Genuine bonding and communication techniques 

Hi there, Lily here.

A huge part of parenting is to communicate effectively with our kids. As kids grow older and develop their own personalities, ideas, and opinions, communication can become more challenging. That’s why the parenting industry is inundated with advice on how to get kids and teens to listen and follow rules and boundaries.

However, before learning communication styles, techniques, and canned scripts, we need to learn to connect with our kids. In other words, in order to get through to them, we need to move beyond surface-level conversations and explore the realm of understanding and empathy.

Our brain knows best.

Human communication goes beyond words; it’s actually primarily conveyed by emotions. Before our brain interprets the meaning of words, it judges body language, facial expressions, eye contact, level of distractedness, tone of voice, and for highly sensitive humans, the atmosphere/energy around the person.

Our idea here is not to undermine the power of words. Or to diminish the value of knowing how to communicate well and effectively. We would like to remind everyone that during a conversation with your kid, whether it’s a conflict or not, it’s important to make a conscious assessment of how you are truly feeling about it, as well as empathetically try to understand your kid’s perspective. The words you choose should be a result of that assessment. They should reflect the genuine intention of understanding them and also making yourself understood.

"I understand you feel this way now, but…".

This is a great sentence to validate your kid’s feelings and show empathy before setting a boundary. But it only works if you're actually interested in attuning to your kid’s feelings before saying it, if you made sure you understood what was going through their minds and hearts. Otherwise, the sentence is meaningless.

Communication methodology can trump connection.

When people are emotionally disconnected, the use of communication techniques can make the other person feel manipulated, and not just because the most popular ones are patently unnatural, more suited for a robot. There is often a hidden agenda in the use of communication methods. The goal is not merely to understand or make yourself understood by the other person; it’s to get them to do what you want.

Now, of course, in the relationship with your kid, there will be many times when you will need to guide them to do what you believe is best - whether it’s for their well-being, safety, or simply for your sanity. Even so, connection should always come first.

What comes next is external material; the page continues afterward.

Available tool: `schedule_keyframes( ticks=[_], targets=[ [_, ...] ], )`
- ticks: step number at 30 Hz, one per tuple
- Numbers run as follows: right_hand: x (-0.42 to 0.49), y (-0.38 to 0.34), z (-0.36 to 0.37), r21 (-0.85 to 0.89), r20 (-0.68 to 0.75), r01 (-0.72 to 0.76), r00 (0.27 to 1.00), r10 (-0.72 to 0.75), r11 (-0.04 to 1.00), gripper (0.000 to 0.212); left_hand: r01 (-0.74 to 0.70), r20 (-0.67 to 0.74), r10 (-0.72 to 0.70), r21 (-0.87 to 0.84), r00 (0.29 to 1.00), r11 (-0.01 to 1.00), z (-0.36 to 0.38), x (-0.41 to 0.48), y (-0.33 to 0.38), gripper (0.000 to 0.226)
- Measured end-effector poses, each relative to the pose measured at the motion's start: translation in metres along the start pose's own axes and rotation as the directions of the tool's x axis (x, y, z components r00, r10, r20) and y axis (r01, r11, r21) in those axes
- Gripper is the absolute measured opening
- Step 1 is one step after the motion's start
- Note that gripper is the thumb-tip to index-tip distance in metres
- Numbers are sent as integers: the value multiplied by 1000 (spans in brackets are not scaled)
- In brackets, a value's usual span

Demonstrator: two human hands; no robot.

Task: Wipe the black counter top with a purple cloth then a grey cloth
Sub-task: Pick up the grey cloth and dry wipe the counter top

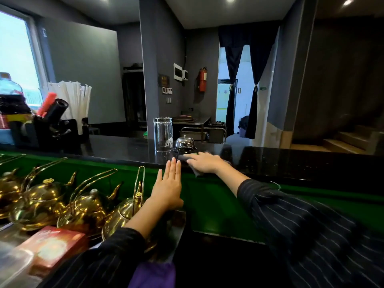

Fighting or shutting down.

People usually don’t get into fights and withdraw because they lack good communication techniques. They do it to numb the pain of disconnection.

Connection means the attunement of emotional states. It’s not just about being all smiles, we can definitely feel connected even in tough times. However, attunement cannot exist in a state of emotional reactivity - when one is only trying to react instead of understanding. When we try to translate the emotional experience into words without attunement, we run a high risk of sounding artificial or, worse, manipulative or dishonest.

Real connection comes from showing genuine interest and care. It is in the facial expressions, body language, and tone of voice, not only in the words or techniques.

WHAT NOW?

From now on, when you spend time with your kid, before you even start thinking about what the Best Parent of the Year would say in any given situation, ask yourself these questions:

  • Do you want to feel emotionally connected with your kid?

  • How curious are you to learn their perspective?

  • How much do you care about how they feel right now?

After considering those questions, think about whether your bond with your child matters more than what you're talking about. If there's a disagreement, make sure your child knows that you'll always love and care about them, even if you don't see eye to eye at that moment. Anything less than that diminishes the bond between you two – it shows that what you want to discuss is more important, which can lead to emotional reactivity.

SUBSCRIBE

Click HERE to receive our FREE bi-weekly newsletter.

Our newsletter brings practical tools, information, and inspiring ideas that will enable you to deepen your connection with your kids and add a bit of magic to your family moments.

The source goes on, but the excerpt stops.